Wilson came on board through the recommendation of several colleagues, who
guessed that his sense of swing would mesh perfectly with Zeitlin. ``Matt is
uncanny," Zeitlin says. ``He's always in the right place at the right time
doing the right thing. It's hard to think of any drummer who has that kind
The musicians describe having as much fun hanging out together after gigs as
they do playing together, noting that they all share a love of fine wines.
For Wilson in particular, who at 41 is by far the junior member of the
ensemble, working with two veterans he's long revered is a dream gig.
``What I love about it is they seek out the adventure," Wilson says.
``Buster's groove is so deep, and Denny gets such beautiful colors out of
the piano. I feel like he wants it to be a collective conversation, and the
sets can unfold like one long improvisation."
On both the nature and the nurture side, Zeitlin had a head start as a
doctor and a musician. His father was a radiologist and enthusiastic,
untrained pianist. His mother was a speech pathologist and capable classical
pianist. Zeitlin started studying piano and classical music at 7, and by his
early teens had become entranced by jazz. Growing up in a suburb of Chicago,
he began gravitating toward the city's thriving jazz scene, finding mentors
like the great multi-instrumentalist Ira Sullivan.
Even during medical school at Johns Hopkins, Zeitlin managed to spend a fair
amount of time jamming with future jazz stars Gary Bartz and Billy Hart.
Starting in the late '60s, he spent a decade immersing himself in
cutting-edge electronic music, a period that culminated in his acclaimed
score for Philip Kaufman's 1978 remake of ``Invasion of the Body Snatchers."
On his latest album, ``Solo Voyage" (MaxJazz), he's again starting to
explore electronics.

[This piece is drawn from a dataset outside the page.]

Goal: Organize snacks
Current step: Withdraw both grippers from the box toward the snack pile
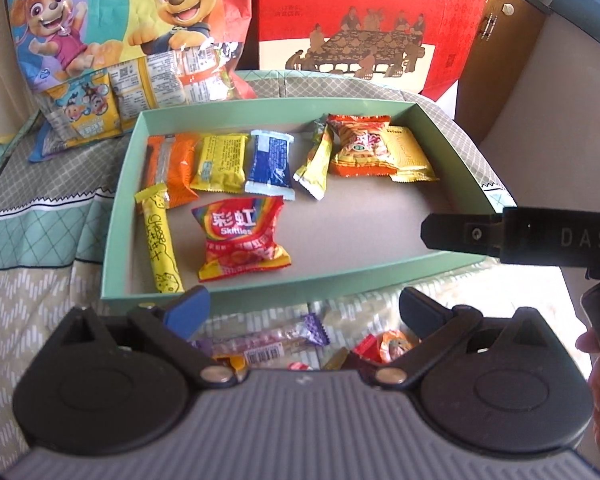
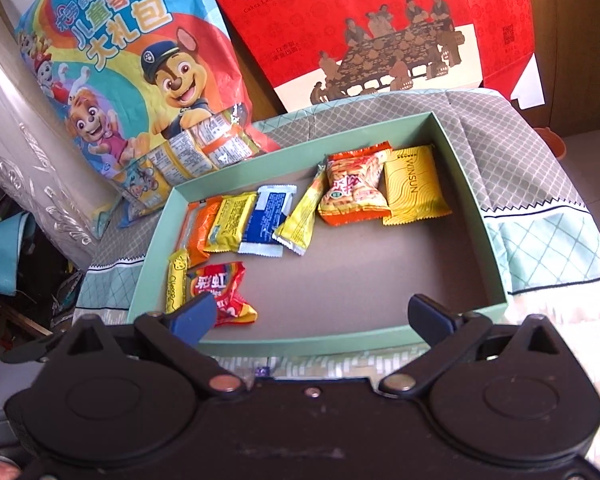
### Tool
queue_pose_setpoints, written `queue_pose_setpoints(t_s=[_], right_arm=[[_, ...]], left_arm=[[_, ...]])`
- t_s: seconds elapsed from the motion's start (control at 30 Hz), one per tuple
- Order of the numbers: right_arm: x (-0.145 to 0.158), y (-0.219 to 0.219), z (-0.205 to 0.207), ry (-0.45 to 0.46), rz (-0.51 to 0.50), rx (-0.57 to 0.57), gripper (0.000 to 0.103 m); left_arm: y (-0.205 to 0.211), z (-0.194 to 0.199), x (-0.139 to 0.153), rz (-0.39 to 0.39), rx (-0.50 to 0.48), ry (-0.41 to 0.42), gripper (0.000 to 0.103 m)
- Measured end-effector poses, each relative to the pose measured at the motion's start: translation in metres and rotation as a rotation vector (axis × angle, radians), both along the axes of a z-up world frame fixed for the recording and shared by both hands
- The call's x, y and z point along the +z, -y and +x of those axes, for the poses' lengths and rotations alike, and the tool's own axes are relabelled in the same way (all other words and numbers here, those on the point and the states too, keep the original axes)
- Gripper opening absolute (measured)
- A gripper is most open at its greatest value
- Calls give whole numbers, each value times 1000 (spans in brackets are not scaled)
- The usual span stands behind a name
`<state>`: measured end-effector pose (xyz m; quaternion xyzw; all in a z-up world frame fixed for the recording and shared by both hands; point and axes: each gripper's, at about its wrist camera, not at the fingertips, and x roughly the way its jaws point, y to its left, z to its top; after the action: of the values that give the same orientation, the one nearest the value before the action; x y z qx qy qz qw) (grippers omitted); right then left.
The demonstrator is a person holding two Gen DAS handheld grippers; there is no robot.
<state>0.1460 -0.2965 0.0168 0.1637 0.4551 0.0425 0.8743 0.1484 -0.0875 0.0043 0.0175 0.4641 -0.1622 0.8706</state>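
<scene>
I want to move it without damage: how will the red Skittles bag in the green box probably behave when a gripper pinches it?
The Skittles bag looks puffy and creased, so it will probably yield and crumple. Its glossy film may slip between fingers. Lying flat in the green box, it seems unlikely to roll.

snacks (image 1: 244, 236) in green tray (image 1: 260, 290), jaws apart

One green tray (image 1: 120, 216) held eight snack packets: one Skittles bag (image 1: 242, 240), one yellow cheese stick (image 1: 162, 244), one orange packet (image 1: 172, 168), three more yellow packets (image 1: 220, 162), one blue-and-white packet (image 1: 270, 164) and one orange-yellow bag (image 1: 360, 146). Behind stood one cartoon gift bag (image 1: 112, 12) and one red box (image 1: 372, 16).
</scene>
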Motion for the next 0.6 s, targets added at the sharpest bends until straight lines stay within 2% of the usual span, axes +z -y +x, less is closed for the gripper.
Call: queue_pose_setpoints(t_s=[0.27, 0.47, 0.6], right_arm=[[-37, 15, -48, -87, 27, -58, 103], [-57, 38, -71, -130, 73, -148, 103], [-64, 50, -82, -138, 79, -180, 94]], left_arm=[[15, -35, -28, -12, -48, -103, 103], [23, -29, -51, -34, -15, -186, 100], [28, -18, -65, -66, 21, -247, 93]])
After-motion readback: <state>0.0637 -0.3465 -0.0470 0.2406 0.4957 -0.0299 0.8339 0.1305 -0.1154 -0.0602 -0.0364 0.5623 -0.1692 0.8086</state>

While it's impossible to judge whether Zeitlin's career
as a jazz musician has made him a better psychiatrist, it's hard not to feel
the depth of communication he attains with his bandmates stems partly from
his skill in sounding the mind and soul.
It all comes back to ecstasy. ``With a patient that means being able to
enter into their world well enough to feel what they're feeling,
remembering, and dreaming," Zeitlin says. ``If I'm on the stage with other
musicians, it means feeling as though the music is coming through us, so
that I'm not forcibly manipulating it and just allowing it to occur."